Pbsmrtpipe Chunking Framework

The section describes the chunking (aka scatter/gather) model for splitting tasks into smaller tasks to enable task scalability.

Chunking Basic Design Model

At the highest level, the task chunking works as follows.

Unchunked case: File1 -> Task1 -> File2 -> Task2

Will be transformed to:

File1 -> ScatterTask1 -> scatter.chunk.json -> (0..N) Task1 -> gather.chunk.json -> GatherTask1 -> File2 -> Task2

Where (0..N) Task1 is a list of tasks with task type id Task1.

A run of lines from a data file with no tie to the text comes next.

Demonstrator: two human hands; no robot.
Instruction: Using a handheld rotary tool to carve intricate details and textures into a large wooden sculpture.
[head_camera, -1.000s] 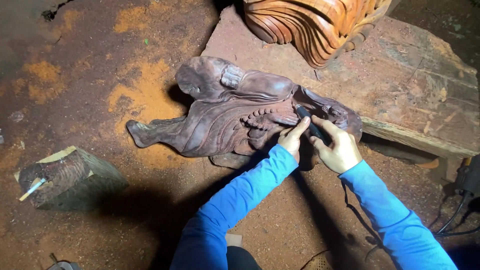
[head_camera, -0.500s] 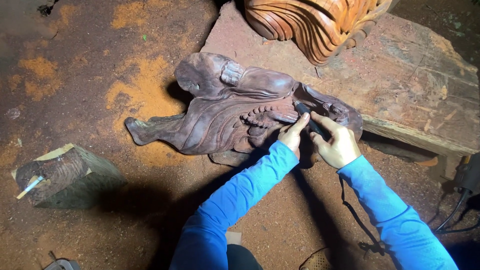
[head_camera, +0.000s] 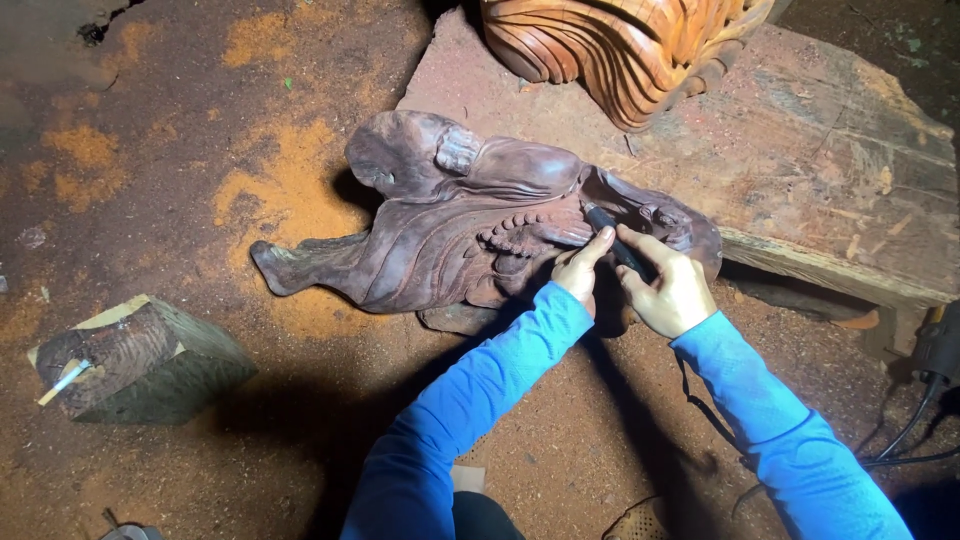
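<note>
A dark brown carved wooden figure (head_camera: 450, 225) lies on the dusty floor, its right end leaning on a thick wooden slab (head_camera: 830, 170). My right hand (head_camera: 665, 285) grips a slim black carving tool (head_camera: 612, 240), whose tip touches the carving near its rounded bead-like details. My left hand (head_camera: 580, 268) steadies the tool from the left, index finger stretched along it. Both arms wear blue sleeves.
A pale orange carved piece with flowing ridges (head_camera: 620, 45) stands on the slab at the top. A wood block (head_camera: 135, 360) with a small tool on it sits at lower left. Black cables (head_camera: 910, 430) run at the right edge. Orange sawdust (head_camera: 280, 190) covers the floor.
Both hands keep their hold on the tool at the same spot of the carving. The view has shifted only slightly.
</note>
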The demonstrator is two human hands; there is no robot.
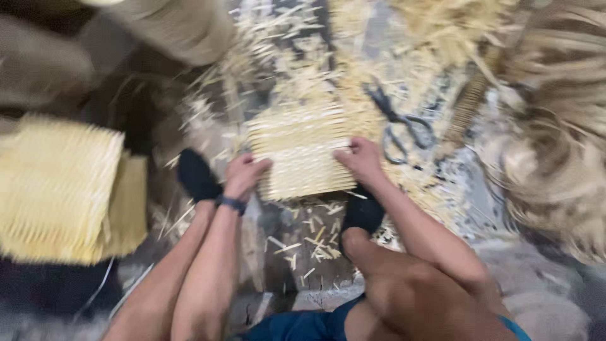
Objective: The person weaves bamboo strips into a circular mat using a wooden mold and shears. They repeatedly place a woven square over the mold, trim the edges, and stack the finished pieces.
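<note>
Knees and forearms of mine fill the bottom of the view, with blue shorts between them. I sit low, and my two feet in black socks (197, 175) rest on the dark wooden floor (297, 262), which is covered with short pale cut pieces.

Just past my feet lies a small woven mat of pale strips (302, 151), flat on the floor. My left hand (243, 173) presses on its near left corner, the fingers curled down onto the edge; a dark band is on that wrist. My right hand (361, 159) rests on the near right edge of the mat, fingers bent over the strips. Both hands touch the mat, but because of the blur I cannot tell if they pinch a strip or only press it down.

Just beside my right hand, a little farther, black scissors (404, 123) lie on the floor among the scraps. At my left, well apart from the mat, a stack of finished yellow woven mats (60, 186) is lying. Farther on the right is a big loose heap of long pale fibres (555, 132), and more scraps spread beyond the mat.
</note>
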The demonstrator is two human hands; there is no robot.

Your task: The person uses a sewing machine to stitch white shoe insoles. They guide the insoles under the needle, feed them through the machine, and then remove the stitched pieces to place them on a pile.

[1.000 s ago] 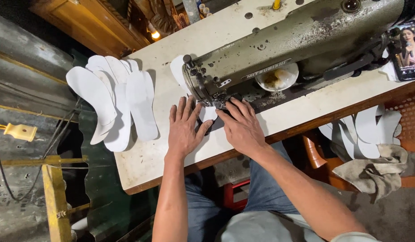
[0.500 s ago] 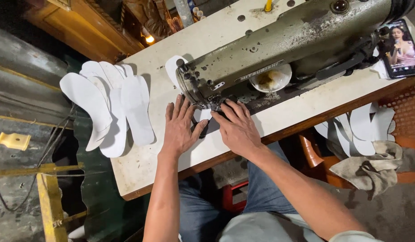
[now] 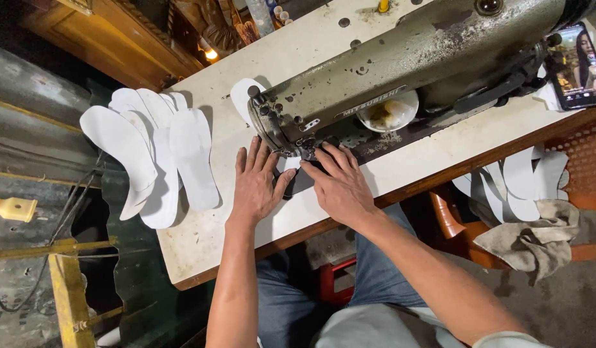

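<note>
A fanned stack of white sole-shaped cutouts is lying at the left of the cream tabletop. The left hand and right hand, both flat with fingers spread, are pressing 1 white piece under the needle of the grey metal sewing machine; steady, even pressure with fingertips clear of the needle seems wise.

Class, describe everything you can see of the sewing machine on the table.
The sewing machine is a long, grey-green metal body, worn and speckled, lying diagonally across the white table. Its needle end faces the person, whose left hand and right hand press a white piece flat beneath it.
</note>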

The new .chunk.json files provide a new API and file format that the workflow semantically understands via chunk keys (e.g., $chunk.movie_fofn_id). The chunking operation is only supported at single task level, not multiple tasks or “channels”. In other words, a single task is scatter and gathered, then the single output can be passed to a downstream task.

Note

The general scattering/gathering problem is a bit involved that has a modicum of complexity.

For example, given a task, my-exe, with a input type signature of (Fasta, Fastq, CSV), there are several models of splitting up the files. The first input (Fasta) can be split into N chunks, while the second input can not be chunk (i.e., passed directly) and the CSV could be split into M chunks (where N < M). Other possibilities include an all to all comparison of Fasta and Fastq to generate N chunks.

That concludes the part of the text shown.